Namun, tekanan terhadap prediction market tidak hanya datang dari AS. Dalam beberapa pekan terakhir, Indonesia, Spanyol, India, dan Belanda telah memblokir akses ke platform seperti Polymarket, dengan alasan perlindungan konsumen, stabilitas keuangan, dan risiko perjudian. Indonesia memblokir Polymarket pada 25 Mei 2026, menyusul kekhawatiran terhadap taruhan politik dan perlindungan investor. Langkah Kalshi memperkuat tim pengawasannya bisa diinterpretasikan sebagai upaya memenuhi standar kepatuhan yang lebih tinggi, sehingga platform yang teregulasi dengan baik mungkin memiliki posisi lebih kuat untuk bertahan dalam gelombang regulasi. Namun, bagi Indonesia, dampaknya lebih ke preseden: jika Kalshi berhasil membangun sistem pengawasan kredibel, regulator domestik bisa menggunakannya sebagai tolok ukur untuk memberikan izin operasi bagi platform serupa di masa depan.

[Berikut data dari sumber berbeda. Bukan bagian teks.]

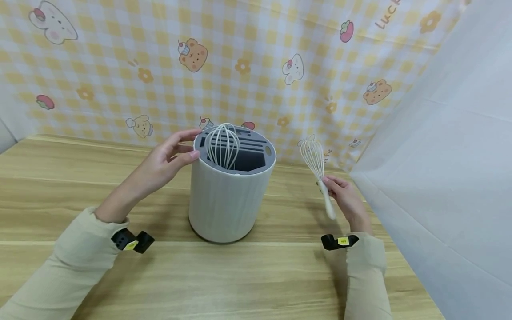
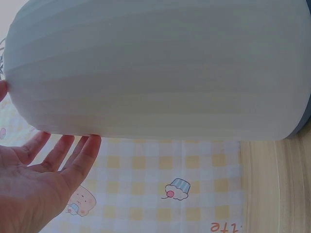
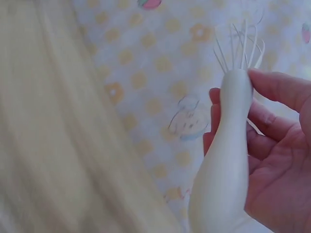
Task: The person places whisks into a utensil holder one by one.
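A pale whisk [image 1: 314,158] is held by my right hand [image 1: 346,198], with thumb and fingers about the top of its white handle [image 3: 221,160]. Its wires point up and its handle slants down, to the right of a white ribbed utensil holder [image 1: 228,204]. My left hand [image 1: 162,162] rests its fingertips and thumb on the upper left side of that holder, the fingers spread and slightly bent. Inside the holder a second whisk [image 1: 222,146] stands with its wire head out of the large opening; its handle is hidden within.
The holder's grey top [image 1: 260,168] has narrow slots behind the large opening. It stands on a wooden table [image 1: 168,280]. A yellow checked cloth [image 1: 248,84] with cartoon prints hangs behind, and a white sheet [image 1: 448,155] borders the right side.
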`<state>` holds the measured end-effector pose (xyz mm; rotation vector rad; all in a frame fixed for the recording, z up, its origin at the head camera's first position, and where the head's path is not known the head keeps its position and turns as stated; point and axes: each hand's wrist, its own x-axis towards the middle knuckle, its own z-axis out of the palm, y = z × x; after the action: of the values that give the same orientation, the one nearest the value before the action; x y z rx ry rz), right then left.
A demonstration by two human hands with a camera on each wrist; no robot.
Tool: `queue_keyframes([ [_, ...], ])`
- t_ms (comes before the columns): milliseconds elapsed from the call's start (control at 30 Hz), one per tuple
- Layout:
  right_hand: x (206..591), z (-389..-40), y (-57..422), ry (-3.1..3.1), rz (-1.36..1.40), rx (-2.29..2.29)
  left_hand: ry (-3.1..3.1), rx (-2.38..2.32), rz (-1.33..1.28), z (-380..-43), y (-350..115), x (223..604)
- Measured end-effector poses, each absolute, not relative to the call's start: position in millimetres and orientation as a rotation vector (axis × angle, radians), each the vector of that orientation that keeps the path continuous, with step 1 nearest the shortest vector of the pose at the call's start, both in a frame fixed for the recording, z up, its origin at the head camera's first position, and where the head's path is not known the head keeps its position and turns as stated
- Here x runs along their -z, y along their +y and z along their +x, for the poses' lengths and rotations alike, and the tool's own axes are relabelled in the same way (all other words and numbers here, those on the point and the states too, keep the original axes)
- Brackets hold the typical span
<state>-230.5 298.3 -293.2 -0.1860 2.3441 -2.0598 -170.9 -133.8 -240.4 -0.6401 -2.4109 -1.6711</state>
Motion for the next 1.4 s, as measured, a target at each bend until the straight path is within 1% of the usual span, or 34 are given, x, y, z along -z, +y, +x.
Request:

Sebaliknya, jika investigasi insider trading di AS berujung pada skandal besar, tekanan untuk memperketat aturan di Indonesia akan semakin kuat.

Mengapa Ini Penting

Langkah Kalshi merekrut mantan FBI untuk pengawasan adalah sinyal bahwa industri prediction market mulai merespons risiko insider trading yang mengancam legitimasinya. Bagi Indonesia yang baru memblokir Polymarket, perkembangan ini bisa mempercepat atau memperlambat laju regulasi domestik — tergantung pada seberapa kredibel sistem pengawasan yang dibangun platform tersebut. Jika AS berhasil menciptakan kerangka kepatuhan yang kuat, Indonesia mungkin mengadopsi standar serupa untuk platform sejenis di masa depan.

Dampak ke Bisnis

  • Bagi platform prediction market yang beroperasi di Indonesia atau menargetkan pengguna Indonesia, tekanan untuk memiliki sistem pengawasan dan verifikasi identitas yang ketat akan meningkat. Kalshi yang teregulasi federal di AS menjadi tolok ukur, sementara platform terdesentralisasi seperti Polymarket lebih rentan diblock.
  • Regulator Indonesia (Bappebti, OJK) kemungkinan akan memperluas pengawasan ke semua bentuk derivatif berbasis peristiwa, tidak hanya yang menggunakan kripto. Perusahaan lokal yang menawarkan produk taruhan berkedok investasi harus bersiap menghadapi sanksi administratif atau pemblokiran.
  • Investor ritel Indonesia yang mengakses platform prediction market melalui VPN kini menghadapi risiko hukum lebih tinggi. Jika blokade diperluas, permintaan terhadap produk investasi alternatif di dalam negeri (seperti saham komoditas atau reksa dana indeks) bisa meningkat sebagai substitusi.

Yang Perlu Dipantau

  • Yang perlu dipantau: respons resmi Bappebti dan OJK terkait prediction market dalam 2 minggu ke depan — apakah akan mengeluarkan peringatan publik atau memperluas blokade ke Kalshi dan platform lain.
  • Risiko yang perlu dicermati: hasil penyelidikan Komite Pengawasan DPR AS terhadap insider trading di Polymarket dan Kalshi. Jika ditemukan bukti pelanggaran signifikan, tekanan terhadap regulator Indonesia untuk memperketat aturan akan semakin kuat.
  • Sinyal penting: keputusan pengadilan AS dalam gugatan Kalshi terhadap Minnesota — jika Kalshi menang, yurisdiksi federal atas prediction market diperkuat, yang bisa menjadi preseden bagi negara lain termasuk Indonesia untuk mengadopsi pendekatan regulasi ketat namun terpusat.

Konteks Indonesia

Indonesia telah memblokir Polymarket pada 25 Mei 2026, menyusul kekhawatiran terhadap taruhan politik dan perlindungan investor. Langkah Kalshi memperkuat tim pengawasan dengan mantan pejabat FBI menciptakan tolok ukur kepatuhan yang lebih tinggi. Jika Kalshi berhasil membangun sistem yang kredibel, regulator Indonesia dapat menggunakannya sebagai standar untuk memberikan izin operasi platform serupa. Sebaliknya, jika skandal insider trading meluas, tekanan untuk memperketat aturan di Indonesia akan makin kuat. Saat ini IHSG bertahan di 6.127 dan USD/IDR di 17.878, menunjukkan pasar masih menunggu kepastian regulasi.

Analisis ini dibuat oleh sistem AI Feedberry berdasarkan sumber berita publik dan tidak merupakan saran investasi atau keputusan bisnis. Selalu verifikasi dengan sumber primer.